Your copy of the data should match it exactly, leaving out only the pictures.

- **Data shown**:
══════════════════════════════

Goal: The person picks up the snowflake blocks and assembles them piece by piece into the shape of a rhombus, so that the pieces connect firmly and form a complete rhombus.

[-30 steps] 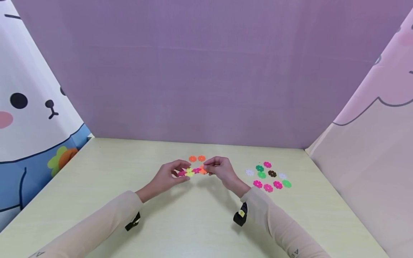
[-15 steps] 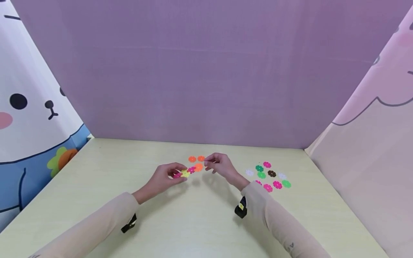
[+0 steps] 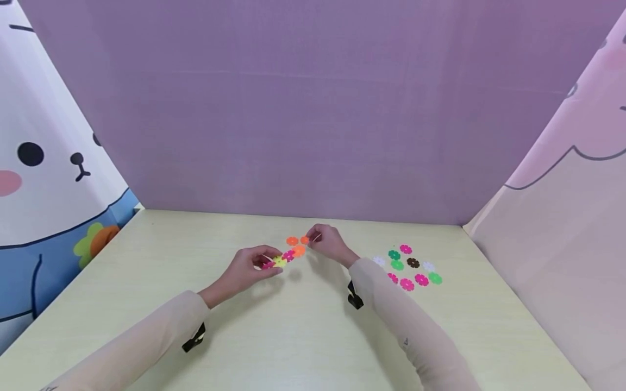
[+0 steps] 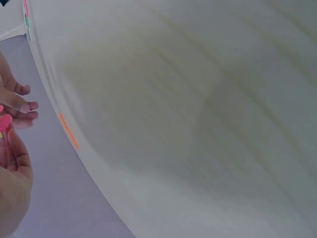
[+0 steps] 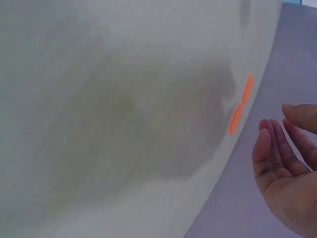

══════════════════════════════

- **Answer space**:
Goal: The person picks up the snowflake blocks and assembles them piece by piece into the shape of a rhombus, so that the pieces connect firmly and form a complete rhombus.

[-30 steps] 
[-15 steps] 
[+0 steps] 
[+0 steps] 
[+0 steps] 

The work is done, and the output is complete.